I know I love Maya Angelou, a presence to be felt for a lifetime. Met her once at a United Nations gathering, was it in the Fairmont? Got to talk to her just a bit on a quiet line where she was an ambassador of some kind. Really fuzzy on those details but not on her and her influence on me.

Maya Angelou was a huge kind heart tempored by the pain of being a beautiful woman, abused, knocked about but “Still I rise” are the words that keep coming back from her poetry. Her courage alone was immense.

In her archived interview on WFMT FM, Chicago w. Studs Terkel, another hero of my life and someone my Dad knew at WFMT in the years our parents worked with the Chicago Co-op and helped create the radio station – Maya Angelou spoke as many did with Studs – as his close busom buddy, someone she could talk to from her great heart and wisdom.

In just a few paragraphs read from her various publications, she conveyed the magic of the Chicago jazz scene, the grace of her (White) German Grandmother, the terror and shame it was for people labeled negro or colored in the 1930s, 1940’s and later when they couldn’t earn a living, couldn’t find respect, were broken. There was also the quick story of “a couple of men” she knew who could “live on two marks a year” grifting their way into an income by dreaming impossible dreams and inviting others along who would pay for something that would never come to them.

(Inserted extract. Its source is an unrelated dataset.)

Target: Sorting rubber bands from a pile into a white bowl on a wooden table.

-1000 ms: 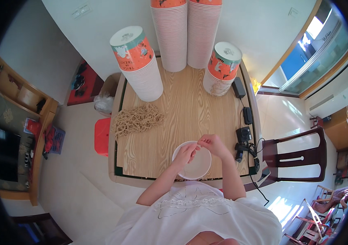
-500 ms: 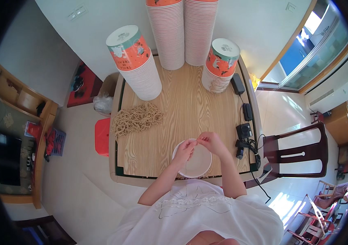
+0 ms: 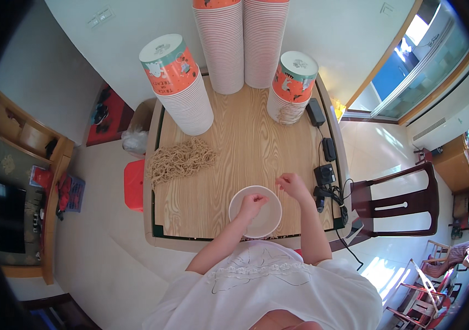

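Observation:
A round white paper bucket (image 3: 270, 221) stands upright, mouth up, at the table's near edge in front of me. Over its opening is my left hand (image 3: 252, 205), fingers bent into a pinch; whatever they hold is too small to make out. Just past the bucket's right rim, my right hand (image 3: 294, 186) is raised with thumb and fingertips drawn together, and its contents cannot be made out either. A tangled heap of tan cord (image 3: 182, 160) lies on the table to the left, apart from both hands.
Nested printed paper buckets stand in a left stack (image 3: 185, 104), two tall back stacks (image 3: 219, 52) and a short right stack (image 3: 288, 110), which has tan cords on its side. Black adapters and cables (image 3: 325, 175) line the table's right edge. A dark wooden chair (image 3: 394, 206) is at right.
My hands, together over the bucket half a second ago, have parted. The right has moved rightward past the rim; the left has dropped slightly lower over the opening.

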Action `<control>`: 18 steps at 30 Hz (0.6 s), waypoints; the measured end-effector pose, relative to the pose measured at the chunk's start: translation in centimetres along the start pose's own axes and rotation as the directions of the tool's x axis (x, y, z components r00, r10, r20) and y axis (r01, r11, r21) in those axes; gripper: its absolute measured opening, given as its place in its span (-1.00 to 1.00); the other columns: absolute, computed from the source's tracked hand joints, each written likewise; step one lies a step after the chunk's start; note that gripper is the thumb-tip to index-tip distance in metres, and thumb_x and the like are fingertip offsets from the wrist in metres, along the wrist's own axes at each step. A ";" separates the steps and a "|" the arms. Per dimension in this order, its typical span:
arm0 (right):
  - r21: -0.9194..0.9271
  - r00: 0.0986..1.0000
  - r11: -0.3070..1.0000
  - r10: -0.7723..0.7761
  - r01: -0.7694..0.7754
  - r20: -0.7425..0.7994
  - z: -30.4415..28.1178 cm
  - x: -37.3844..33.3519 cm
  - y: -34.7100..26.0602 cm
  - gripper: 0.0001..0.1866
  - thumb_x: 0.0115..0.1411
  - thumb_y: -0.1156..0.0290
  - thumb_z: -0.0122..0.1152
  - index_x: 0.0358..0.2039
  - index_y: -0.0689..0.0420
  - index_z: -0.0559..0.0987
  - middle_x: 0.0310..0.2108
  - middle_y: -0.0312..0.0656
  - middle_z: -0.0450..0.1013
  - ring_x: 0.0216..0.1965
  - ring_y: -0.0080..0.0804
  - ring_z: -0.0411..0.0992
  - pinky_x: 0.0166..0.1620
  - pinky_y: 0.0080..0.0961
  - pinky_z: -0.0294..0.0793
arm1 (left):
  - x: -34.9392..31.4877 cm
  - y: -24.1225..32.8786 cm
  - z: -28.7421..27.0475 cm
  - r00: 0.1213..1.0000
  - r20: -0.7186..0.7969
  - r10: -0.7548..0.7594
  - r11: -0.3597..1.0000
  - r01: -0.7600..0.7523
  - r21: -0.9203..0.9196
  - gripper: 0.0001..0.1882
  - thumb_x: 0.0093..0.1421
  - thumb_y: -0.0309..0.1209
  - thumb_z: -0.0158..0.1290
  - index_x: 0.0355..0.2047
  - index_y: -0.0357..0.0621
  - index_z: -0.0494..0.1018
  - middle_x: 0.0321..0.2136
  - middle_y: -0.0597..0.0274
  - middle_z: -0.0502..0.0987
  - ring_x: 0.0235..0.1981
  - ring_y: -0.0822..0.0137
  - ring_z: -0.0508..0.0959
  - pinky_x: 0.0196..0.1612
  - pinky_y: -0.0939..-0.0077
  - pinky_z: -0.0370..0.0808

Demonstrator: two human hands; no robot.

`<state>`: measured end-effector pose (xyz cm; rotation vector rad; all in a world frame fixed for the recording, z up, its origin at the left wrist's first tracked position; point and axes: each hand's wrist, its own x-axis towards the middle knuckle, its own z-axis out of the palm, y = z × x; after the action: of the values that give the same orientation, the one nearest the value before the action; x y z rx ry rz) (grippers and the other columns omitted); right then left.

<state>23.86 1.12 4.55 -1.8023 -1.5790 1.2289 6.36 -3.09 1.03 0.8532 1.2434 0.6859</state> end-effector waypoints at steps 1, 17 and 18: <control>0.029 1.000 0.999 0.014 -0.014 0.010 0.1 0.0 0.3 -0.80 0.06 0.38 0.01 -0.52 0.26 0.51 -0.65 -0.23 0.41 -0.60 -0.57 0.37 -0.52 -0.63 0.33 | 0.0 -0.1 0.0 0.999 0.010 -0.032 0.999 0.032 -0.020 -0.86 -0.02 -0.37 0.10 -0.52 -0.19 0.48 -0.71 0.45 0.35 -0.71 0.64 0.25 -0.70 0.71 0.13; 0.240 0.972 0.970 -0.017 -0.041 0.233 0.8 0.2 2.0 -0.88 0.02 0.52 0.06 -0.44 0.27 0.52 -0.57 -0.27 0.43 -0.54 -0.59 0.36 -0.45 -0.68 0.36 | 0.0 0.7 0.4 0.995 0.008 -0.095 0.992 0.096 -0.084 -0.86 0.02 -0.34 0.05 -0.48 -0.16 0.43 -0.80 0.46 0.22 -0.85 0.62 0.14 -0.82 0.72 0.00; 0.241 0.972 0.970 -0.016 -0.041 0.233 0.7 0.1 2.1 -0.88 0.02 0.52 0.06 -0.44 0.27 0.52 -0.57 -0.27 0.43 -0.54 -0.59 0.36 -0.45 -0.68 0.36 | 0.0 0.7 0.4 0.995 0.008 -0.096 0.992 0.097 -0.083 -0.86 0.02 -0.34 0.05 -0.48 -0.16 0.43 -0.80 0.46 0.22 -0.85 0.62 0.14 -0.82 0.72 0.00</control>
<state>24.39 0.57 2.51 -1.5607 -1.4599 1.6144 6.81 -2.74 1.67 0.7209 1.2354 0.6534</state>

Con men who knew the ropes.

Part of what made Maya Angelou was of course, her classic autobiography, I Know Why the Caged Bird Sings, which I feel every human should read to become more human. Maya was raped at age, I think it was 10 – and as a result her uncle hunted down the guy and killed him. This kind of trauma never dies, but with courage it can be incorporated into a personality and ethics making a stronger human who still carries the pain of abuse. Always. Terror, anger, helplessness, hopelessness, abandonment, fear that you will be killed. All that can happen in a few minutes and last a lifetime causing all sorts of neurotic behavior unless, like Maya, you have the patience and spunk to tell your story and get on with life.

To hear the marvelous conversation between Studs Terkel and Maya Angelou, go to https://www.popuparchive.org/collections/938?page=1&query=Maya%20Angelou

She was a fine singer, writer, ambassador, human. And while you’re at popup archive.org, poke around among the 9,000 hours of archived interviews Studs recorded over 46 years on WFMT – “A man who changed radio” they say. Yes, and listen to Maya Angelou who changed how women – and people of every race – are known. She will be greatly missed.